Через одну-две мили тропа пошла вверх на равнину — для сокращения пути она срезала большую излучину реки и экономила путнику пару миль. На самом подходе к спуску с прерии обратно в долину, когда уже можно было рассмотреть верхушки росших там тополей, прямо на нас выскочил одинокий койот. Он несся так, будто спасал свою жизнь и почти при каждом прыжке испуганно поглядывал назад — не преследуют ли его. Увидев нас, он резко повернул на юг, ища спасения на бескрайней открытой равнине.
Все мы прекрасно знали: койоты удирают подобным образом только от одного врага — человека.

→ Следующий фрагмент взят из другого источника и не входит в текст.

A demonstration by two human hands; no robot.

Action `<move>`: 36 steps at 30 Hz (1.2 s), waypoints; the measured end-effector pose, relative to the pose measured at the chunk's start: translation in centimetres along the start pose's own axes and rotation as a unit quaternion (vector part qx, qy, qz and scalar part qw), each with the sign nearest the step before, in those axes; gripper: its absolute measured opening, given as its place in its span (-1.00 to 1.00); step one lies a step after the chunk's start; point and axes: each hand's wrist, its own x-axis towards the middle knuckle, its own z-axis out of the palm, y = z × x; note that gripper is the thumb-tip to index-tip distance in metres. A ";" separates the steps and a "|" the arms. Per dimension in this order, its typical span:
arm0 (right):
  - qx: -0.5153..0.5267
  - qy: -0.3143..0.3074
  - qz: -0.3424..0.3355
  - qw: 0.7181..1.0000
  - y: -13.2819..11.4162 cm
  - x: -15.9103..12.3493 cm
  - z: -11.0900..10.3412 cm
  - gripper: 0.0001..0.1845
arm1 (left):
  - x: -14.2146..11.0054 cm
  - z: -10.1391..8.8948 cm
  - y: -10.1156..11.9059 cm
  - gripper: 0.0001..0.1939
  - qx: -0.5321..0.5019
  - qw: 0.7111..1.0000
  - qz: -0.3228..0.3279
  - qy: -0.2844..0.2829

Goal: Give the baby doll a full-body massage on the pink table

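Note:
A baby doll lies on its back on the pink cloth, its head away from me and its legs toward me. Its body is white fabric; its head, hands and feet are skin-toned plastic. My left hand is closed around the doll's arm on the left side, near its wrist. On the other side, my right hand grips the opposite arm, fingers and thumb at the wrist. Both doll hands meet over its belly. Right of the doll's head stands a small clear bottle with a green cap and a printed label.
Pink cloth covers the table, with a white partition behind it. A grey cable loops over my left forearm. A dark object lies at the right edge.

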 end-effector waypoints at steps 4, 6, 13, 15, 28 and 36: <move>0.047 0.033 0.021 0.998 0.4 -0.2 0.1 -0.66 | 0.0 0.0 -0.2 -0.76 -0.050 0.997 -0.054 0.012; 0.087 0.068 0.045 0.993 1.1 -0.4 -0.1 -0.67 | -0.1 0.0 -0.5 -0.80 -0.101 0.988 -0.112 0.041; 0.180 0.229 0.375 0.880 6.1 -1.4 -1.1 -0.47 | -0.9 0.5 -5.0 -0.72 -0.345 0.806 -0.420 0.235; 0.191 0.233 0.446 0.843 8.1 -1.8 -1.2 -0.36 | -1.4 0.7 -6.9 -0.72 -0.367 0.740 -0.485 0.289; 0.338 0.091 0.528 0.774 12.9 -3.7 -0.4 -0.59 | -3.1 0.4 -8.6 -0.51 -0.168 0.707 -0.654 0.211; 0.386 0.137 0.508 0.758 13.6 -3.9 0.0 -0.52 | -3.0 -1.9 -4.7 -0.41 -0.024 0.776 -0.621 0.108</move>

Когда койот еще только выскочил из зарослей, мы немедленно остановились и Питамакан воскликнул:
— Там скрывается враг!
Мы торопливо расчехлили оружие и теперь держали его наготове. До спуска в долину было не больше сотни ярдов — вполне в пределах досягаемости прицельного выстрела.

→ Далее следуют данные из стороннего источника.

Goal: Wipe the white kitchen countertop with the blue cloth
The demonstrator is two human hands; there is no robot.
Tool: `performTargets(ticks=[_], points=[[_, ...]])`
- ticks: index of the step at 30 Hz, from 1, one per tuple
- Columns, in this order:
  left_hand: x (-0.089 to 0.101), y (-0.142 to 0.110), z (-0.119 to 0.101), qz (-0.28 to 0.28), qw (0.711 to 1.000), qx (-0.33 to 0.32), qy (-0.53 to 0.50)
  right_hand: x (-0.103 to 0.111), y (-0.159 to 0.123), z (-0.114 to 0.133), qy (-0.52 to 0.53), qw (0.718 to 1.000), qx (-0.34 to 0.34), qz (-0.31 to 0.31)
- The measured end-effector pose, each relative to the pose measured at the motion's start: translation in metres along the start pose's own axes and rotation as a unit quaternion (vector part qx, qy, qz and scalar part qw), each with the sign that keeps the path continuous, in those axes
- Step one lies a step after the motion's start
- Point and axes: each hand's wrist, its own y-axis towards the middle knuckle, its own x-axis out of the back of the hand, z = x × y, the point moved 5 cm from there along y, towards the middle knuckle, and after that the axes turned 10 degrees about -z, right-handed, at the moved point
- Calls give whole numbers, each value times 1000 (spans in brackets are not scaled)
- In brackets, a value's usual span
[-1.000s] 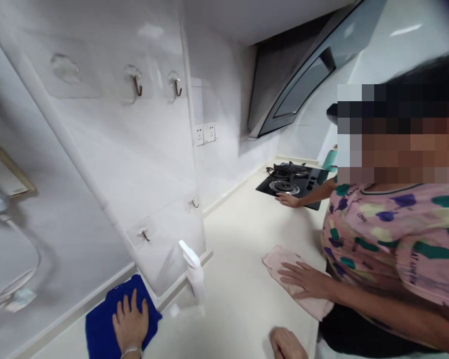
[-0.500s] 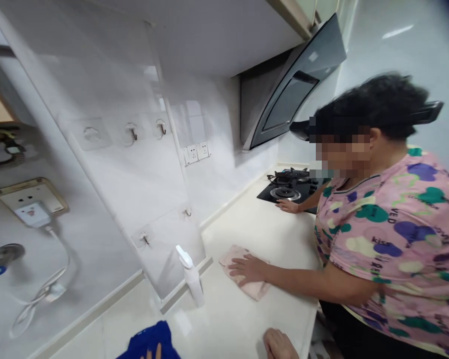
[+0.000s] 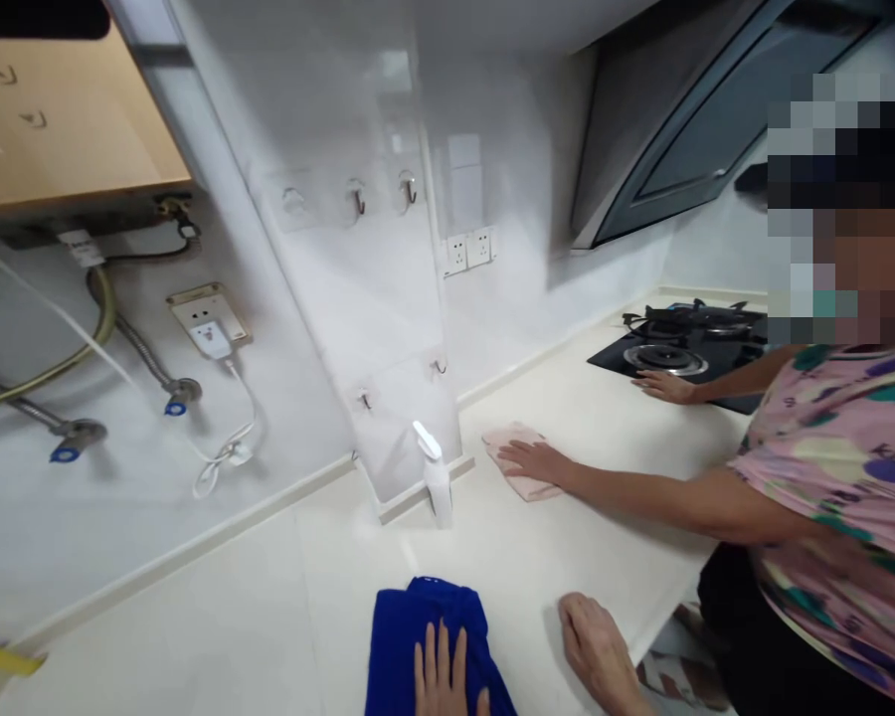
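Note:
My left hand (image 3: 442, 671) lies flat, fingers stretched out, on top of a folded blue cloth (image 3: 399, 636) on the pale counter (image 3: 268, 587). At the bottom right of centre, my right hand (image 3: 595, 641) rests on the counter near its front edge. Its fingers are curled into a loose fist, with nothing seen in it. Beyond the blue cloth, a white spray bottle (image 3: 438, 487) stands upright against the corner of the wall.
On the right, a co-worker's hand (image 3: 533, 462) presses flat on a pink cloth (image 3: 526, 484); the other hand (image 3: 667, 386) rests beside the black gas stove (image 3: 671, 348). Wall hooks, sockets and a plugged-in cable (image 3: 250, 398) are on the left. A range hood (image 3: 716, 129) overhangs the stove.
My view has swung to the left and down, so more of the blue cloth and my left hand shows. The co-worker's hand stays on the pink cloth.

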Motion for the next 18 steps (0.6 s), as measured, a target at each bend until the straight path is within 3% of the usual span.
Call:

— Давайте-ка вернемся назад и пойдем на юг, а потом на восток вдоль долины, — предложил я.
И только я закончил, как Бесстрашный бегом бросился назад. А мы с Питамаканом последовали за ним. Позади громыхнул ружейный залп, и пули взрыли землю совсем неподалеку от нас, а в воздухе раздался громкий клич. Мы побежали еще быстрее. Никто из нас не оглянулся и не бросил своего вьюка. Первый пронзительный крик вызвал целый взрыв подобных же воплей. Мы продолжали бег, стремясь удалиться подальше от холмистой гряды, отделявшей прерию от долины, прежде чем нам придется остановиться и принять бой.

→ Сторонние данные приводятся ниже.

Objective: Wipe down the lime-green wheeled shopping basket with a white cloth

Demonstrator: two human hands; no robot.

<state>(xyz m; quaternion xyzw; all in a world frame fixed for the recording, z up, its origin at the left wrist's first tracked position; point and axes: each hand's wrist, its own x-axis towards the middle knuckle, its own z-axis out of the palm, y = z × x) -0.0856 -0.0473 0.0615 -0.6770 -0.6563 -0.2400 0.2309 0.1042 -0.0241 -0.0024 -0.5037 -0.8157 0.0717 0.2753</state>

Мы успели покрыть уже пятьдесят-шестьдесят ярдов, когда ружья врагов загремели опять. С криком боли Бесстрашный словно переломился пополам и упал, его вьюк отлетел в одну сторону, а ружье — в другую. Но несмотря на сильный удар о землю, он потянулся за своим оружием. Сбрасывая ноши и поворачиваясь к врагу, мы с Питамаканом услышали его голос:
— Перебита! Моя рука перебита!
XIII. Триумф
Теперь мы были уже в двухстах ярдах от долины, а в полутора сотнях ярдов от нас — тридцать-сорок врагов. Увидев, что заставили-таки нас остановиться, они начали рассыпаться вправо и влево, чтобы окружить. По великолепию отделки их одежды, щитов и походных сумок мы сразу поняли, что это кроу.
— Ты стреляй в тех, что справа! — крикнул мне Питамакан, и мы открыли беглый огонь, не забывая тщательно прицеливаться.
Первым выстрелом я свалил врага, вторым и третьим — промазал. Посреди нашей пальбы выстрелил раз и Бесстрашный.
— Он упал! Он убит! Я убил его! — раздался его радостный крик.
Но я не взглянул в его сторону — все мое внимание было приковано к врагу. Теперь кроу стали что-то кричать друг другу, повернули и изо всех сил побежали обратно, ища убежища в долине.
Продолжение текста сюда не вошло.